Task instructions:
In the records below, find the line holding "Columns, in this" and the line holding "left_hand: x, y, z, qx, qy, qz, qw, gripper". Set down both, with every line between them, exactly.
[Extracted information — start]
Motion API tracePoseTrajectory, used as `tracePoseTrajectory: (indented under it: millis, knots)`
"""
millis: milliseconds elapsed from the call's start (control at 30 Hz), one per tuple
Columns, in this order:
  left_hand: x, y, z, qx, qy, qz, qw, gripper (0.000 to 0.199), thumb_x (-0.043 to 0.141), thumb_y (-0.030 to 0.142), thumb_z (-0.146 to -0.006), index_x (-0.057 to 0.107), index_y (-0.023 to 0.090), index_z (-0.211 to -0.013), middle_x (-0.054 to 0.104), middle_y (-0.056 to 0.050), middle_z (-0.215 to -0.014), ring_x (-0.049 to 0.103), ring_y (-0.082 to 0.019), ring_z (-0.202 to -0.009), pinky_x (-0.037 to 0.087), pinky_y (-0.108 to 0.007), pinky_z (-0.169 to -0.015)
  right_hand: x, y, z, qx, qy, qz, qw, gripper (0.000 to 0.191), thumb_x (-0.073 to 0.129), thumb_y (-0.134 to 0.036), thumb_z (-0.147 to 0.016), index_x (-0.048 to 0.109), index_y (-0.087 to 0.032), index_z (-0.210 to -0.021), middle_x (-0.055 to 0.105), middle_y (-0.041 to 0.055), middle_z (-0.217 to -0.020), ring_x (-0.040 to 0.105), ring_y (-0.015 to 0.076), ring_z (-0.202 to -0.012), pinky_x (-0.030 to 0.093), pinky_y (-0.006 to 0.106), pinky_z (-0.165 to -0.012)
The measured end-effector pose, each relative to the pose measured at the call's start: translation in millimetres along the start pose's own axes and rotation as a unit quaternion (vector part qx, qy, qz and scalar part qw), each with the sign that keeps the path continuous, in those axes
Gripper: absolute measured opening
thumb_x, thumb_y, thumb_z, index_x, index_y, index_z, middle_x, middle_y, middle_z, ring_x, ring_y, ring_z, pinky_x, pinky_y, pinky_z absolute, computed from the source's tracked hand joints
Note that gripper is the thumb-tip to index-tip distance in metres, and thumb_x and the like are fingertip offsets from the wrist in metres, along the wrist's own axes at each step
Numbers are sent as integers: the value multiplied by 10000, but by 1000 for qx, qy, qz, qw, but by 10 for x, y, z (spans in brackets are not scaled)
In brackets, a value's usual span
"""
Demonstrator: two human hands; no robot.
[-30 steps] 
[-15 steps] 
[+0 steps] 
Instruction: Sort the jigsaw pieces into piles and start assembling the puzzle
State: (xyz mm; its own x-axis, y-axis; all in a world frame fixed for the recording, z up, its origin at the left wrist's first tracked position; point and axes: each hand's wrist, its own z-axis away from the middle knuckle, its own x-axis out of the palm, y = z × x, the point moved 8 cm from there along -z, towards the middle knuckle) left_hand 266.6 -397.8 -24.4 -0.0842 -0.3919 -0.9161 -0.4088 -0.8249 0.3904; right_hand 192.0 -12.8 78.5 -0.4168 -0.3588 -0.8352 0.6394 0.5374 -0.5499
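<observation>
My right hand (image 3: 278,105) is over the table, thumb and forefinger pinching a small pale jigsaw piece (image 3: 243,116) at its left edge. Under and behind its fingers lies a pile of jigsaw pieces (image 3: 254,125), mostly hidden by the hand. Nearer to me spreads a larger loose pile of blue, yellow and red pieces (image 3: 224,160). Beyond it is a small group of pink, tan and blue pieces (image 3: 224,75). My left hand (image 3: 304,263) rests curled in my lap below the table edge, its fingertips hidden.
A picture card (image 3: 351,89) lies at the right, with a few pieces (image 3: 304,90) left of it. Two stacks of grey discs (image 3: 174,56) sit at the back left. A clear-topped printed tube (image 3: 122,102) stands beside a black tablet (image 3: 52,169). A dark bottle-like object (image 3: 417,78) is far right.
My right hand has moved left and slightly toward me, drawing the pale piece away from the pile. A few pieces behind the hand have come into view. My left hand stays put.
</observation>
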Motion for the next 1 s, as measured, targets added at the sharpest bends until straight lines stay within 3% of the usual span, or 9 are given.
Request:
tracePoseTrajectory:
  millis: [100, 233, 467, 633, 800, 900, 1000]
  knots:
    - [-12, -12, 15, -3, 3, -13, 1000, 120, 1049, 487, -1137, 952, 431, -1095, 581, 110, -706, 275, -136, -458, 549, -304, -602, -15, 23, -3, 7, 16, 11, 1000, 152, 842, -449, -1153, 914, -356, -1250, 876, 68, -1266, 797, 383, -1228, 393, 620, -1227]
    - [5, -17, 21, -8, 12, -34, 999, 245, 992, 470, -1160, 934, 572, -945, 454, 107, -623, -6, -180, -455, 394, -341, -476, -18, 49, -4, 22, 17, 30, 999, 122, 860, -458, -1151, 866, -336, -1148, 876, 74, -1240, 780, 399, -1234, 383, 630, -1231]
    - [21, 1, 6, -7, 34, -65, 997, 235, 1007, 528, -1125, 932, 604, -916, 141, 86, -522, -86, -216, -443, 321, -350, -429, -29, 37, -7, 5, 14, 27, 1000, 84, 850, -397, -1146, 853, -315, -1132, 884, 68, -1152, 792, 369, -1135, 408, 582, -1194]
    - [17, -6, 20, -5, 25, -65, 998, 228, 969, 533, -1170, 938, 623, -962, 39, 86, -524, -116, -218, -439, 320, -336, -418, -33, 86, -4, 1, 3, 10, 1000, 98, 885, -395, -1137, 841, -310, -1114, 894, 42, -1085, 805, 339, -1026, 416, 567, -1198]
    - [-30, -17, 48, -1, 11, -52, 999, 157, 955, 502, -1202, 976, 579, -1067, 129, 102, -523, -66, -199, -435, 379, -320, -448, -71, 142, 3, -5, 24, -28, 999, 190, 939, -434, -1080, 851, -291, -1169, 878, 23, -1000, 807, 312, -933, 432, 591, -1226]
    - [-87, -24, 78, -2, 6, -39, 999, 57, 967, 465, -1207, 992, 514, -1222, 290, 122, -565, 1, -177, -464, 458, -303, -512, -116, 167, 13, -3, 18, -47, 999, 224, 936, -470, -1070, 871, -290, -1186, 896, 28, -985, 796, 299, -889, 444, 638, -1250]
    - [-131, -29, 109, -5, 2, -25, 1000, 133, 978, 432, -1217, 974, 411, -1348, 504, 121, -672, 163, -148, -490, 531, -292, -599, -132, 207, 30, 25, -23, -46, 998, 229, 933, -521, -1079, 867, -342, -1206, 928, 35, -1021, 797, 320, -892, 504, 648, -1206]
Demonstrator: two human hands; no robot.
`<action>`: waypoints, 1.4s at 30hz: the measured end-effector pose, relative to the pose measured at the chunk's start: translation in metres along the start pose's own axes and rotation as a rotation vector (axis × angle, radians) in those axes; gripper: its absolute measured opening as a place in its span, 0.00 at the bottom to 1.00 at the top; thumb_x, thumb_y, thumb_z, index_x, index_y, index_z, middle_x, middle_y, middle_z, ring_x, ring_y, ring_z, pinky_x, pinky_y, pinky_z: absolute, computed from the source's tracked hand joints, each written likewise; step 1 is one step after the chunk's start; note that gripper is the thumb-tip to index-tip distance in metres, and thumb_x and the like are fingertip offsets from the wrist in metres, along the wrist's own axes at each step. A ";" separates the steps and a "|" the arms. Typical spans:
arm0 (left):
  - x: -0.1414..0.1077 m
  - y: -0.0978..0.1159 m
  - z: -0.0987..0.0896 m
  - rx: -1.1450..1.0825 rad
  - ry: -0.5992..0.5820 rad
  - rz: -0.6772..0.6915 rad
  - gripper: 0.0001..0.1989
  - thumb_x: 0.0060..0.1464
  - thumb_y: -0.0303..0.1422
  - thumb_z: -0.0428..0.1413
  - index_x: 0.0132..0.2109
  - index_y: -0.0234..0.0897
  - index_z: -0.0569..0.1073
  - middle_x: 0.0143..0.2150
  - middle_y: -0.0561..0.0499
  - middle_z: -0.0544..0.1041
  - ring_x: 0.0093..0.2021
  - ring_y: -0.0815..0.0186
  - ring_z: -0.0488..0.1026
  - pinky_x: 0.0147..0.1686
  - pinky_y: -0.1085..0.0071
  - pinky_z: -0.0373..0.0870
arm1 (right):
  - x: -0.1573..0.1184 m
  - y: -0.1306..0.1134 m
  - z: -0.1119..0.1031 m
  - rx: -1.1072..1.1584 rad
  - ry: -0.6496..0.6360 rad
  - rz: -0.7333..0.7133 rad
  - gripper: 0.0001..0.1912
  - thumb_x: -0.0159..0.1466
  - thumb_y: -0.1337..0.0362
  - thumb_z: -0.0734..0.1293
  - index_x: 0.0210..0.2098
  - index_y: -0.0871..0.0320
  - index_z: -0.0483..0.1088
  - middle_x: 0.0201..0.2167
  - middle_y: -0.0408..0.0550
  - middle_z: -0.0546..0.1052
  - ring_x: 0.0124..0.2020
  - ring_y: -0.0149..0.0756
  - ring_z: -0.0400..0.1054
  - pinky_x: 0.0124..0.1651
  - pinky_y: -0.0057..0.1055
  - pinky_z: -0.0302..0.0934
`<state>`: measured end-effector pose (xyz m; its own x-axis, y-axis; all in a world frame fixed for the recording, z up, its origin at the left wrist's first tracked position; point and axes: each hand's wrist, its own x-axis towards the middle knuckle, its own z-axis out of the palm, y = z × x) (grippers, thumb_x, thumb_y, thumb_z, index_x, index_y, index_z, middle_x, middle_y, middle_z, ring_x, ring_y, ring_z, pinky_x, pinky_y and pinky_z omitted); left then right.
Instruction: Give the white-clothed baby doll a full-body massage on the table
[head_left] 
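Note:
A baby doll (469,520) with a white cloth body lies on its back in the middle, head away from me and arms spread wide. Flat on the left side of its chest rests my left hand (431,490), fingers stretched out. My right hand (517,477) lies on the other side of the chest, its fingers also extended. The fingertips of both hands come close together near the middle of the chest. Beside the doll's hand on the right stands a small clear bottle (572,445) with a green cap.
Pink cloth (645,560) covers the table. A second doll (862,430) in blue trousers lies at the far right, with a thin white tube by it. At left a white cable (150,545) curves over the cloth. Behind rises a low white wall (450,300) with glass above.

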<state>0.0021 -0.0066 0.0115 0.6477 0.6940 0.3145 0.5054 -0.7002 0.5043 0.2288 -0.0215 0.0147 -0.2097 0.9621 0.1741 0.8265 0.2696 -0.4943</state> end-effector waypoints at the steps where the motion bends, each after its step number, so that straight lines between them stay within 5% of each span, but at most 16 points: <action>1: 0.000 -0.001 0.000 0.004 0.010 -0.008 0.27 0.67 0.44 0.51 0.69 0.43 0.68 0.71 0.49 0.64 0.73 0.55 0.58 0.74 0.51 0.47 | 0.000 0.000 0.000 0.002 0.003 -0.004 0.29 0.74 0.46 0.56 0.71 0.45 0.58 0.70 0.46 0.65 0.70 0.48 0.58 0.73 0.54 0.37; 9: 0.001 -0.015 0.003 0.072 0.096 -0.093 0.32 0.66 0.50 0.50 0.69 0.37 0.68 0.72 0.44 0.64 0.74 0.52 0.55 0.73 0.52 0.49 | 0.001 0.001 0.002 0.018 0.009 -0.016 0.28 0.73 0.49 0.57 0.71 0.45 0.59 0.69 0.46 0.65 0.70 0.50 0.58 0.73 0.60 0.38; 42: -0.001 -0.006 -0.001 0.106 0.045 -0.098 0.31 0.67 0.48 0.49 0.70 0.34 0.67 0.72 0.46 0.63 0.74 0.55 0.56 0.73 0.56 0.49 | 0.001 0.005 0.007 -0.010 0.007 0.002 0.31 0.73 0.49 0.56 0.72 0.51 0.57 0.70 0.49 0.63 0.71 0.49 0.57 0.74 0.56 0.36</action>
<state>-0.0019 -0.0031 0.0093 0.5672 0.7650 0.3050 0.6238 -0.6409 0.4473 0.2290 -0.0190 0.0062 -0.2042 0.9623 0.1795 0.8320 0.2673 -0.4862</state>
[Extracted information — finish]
Task answer:
Columns, in this order:
  left_hand: x, y, z, qx, qy, qz, qw, gripper (0.000 to 0.199), thumb_x (-0.043 to 0.141), thumb_y (-0.030 to 0.142), thumb_z (-0.146 to -0.006), index_x (-0.057 to 0.107), index_y (-0.023 to 0.090), index_z (-0.211 to -0.013), middle_x (-0.054 to 0.104), middle_y (-0.056 to 0.050), middle_z (-0.215 to -0.014), ring_x (-0.049 to 0.103), ring_y (-0.082 to 0.019), ring_z (-0.202 to -0.009), pinky_x (-0.037 to 0.087), pinky_y (-0.108 to 0.007), pinky_z (-0.169 to -0.015)

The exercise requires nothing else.